In November 2025, over 100,000 people, including around two-thirds children, were displaced in northern Mozambique due to attacks on civilians by armed non-state actors. The largest displacements were reported in the Erati and Memba districts of Nampula province, reflecting a pattern of repeated population movements triggered by ongoing violence in Cabo Delgado and Nampula. Reports indicate widespread grave violations against children, including abduction and recruitment for armed groups.
UNICEF emphasized that the rapid surge of displaced children is creating desperate conditions for families while essential services such as health, education, child protection, water, sanitation, and hygiene are struggling to meet the growing demand. The organization called for an immediate end to attacks and violations of children’s rights, highlighting the urgent humanitarian needs in the region.

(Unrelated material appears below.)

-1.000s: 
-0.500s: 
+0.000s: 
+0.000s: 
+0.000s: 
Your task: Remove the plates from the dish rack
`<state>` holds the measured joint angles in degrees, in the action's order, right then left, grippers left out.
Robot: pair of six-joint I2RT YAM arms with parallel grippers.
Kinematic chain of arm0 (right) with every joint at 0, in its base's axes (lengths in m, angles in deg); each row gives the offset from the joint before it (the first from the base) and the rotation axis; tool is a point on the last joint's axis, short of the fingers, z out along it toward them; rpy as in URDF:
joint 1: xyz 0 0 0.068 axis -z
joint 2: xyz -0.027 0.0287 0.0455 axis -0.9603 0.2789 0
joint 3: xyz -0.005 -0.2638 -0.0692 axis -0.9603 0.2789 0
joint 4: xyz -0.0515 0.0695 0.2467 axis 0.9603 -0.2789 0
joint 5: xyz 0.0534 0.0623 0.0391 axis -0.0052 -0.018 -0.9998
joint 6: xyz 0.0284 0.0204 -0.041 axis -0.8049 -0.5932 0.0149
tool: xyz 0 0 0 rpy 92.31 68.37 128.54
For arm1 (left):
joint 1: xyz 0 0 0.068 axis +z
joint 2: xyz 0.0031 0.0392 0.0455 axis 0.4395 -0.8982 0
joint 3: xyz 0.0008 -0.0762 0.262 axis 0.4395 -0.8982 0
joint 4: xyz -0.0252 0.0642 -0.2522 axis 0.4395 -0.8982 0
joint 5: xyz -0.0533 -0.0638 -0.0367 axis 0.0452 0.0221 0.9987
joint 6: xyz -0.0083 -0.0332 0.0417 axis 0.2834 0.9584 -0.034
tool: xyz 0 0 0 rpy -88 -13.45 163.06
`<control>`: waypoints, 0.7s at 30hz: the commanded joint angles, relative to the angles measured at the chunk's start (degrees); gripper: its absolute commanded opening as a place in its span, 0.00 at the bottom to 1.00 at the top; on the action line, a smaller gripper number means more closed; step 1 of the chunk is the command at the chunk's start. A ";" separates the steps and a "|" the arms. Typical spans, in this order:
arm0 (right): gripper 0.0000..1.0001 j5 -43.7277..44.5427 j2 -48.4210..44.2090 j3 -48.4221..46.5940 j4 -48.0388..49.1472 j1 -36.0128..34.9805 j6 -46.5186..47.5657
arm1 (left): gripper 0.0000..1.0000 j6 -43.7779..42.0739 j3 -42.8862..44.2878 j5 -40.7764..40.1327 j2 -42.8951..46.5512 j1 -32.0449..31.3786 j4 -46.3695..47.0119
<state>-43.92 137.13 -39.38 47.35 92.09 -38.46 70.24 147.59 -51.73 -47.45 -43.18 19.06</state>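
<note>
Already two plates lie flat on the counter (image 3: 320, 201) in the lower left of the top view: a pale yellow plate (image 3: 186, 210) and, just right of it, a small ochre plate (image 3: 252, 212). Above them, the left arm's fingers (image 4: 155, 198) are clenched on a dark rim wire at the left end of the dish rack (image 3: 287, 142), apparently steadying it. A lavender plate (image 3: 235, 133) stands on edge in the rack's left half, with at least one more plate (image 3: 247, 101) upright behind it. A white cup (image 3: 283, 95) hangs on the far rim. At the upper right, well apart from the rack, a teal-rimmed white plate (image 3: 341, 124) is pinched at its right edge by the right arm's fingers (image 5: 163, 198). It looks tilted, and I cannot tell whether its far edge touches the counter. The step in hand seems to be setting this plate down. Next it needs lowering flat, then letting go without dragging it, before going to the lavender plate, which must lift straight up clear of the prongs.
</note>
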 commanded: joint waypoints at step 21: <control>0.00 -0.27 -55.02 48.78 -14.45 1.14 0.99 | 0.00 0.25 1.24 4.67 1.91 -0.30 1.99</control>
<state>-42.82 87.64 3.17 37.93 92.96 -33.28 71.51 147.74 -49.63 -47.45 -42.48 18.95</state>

This crisis occurs against a backdrop of broader vulnerability in Mozambique, where children’s rights to life, protection, development, education, and health care are already under severe threat. Approximately 4.8 million people, over half of them children, require humanitarian assistance. The combined effects of conflict, displacement, poverty, and climate shocks have exacerbated the situation: in 2025 alone, 920,000 children were affected by cyclones, nearly 400,000 had their learning disrupted due to damaged or lost classrooms, and 77% of the country’s 16.4 million children live in poverty.
Humanitarian response efforts are increasingly constrained by funding shortfalls, leaving aid services overstretched just as the cyclone season approaches. UNICEF warned that the situation is reaching a breaking point, with rapid displacement and heightened vulnerability to climate shocks threatening the safety and wellbeing of children. Additional support from government, UN agencies, humanitarian and development partners, civil society, communities, and the private sector is urgently needed to protect children, address the drivers of conflict, and build resilience to climate-related disasters in northern Mozambique.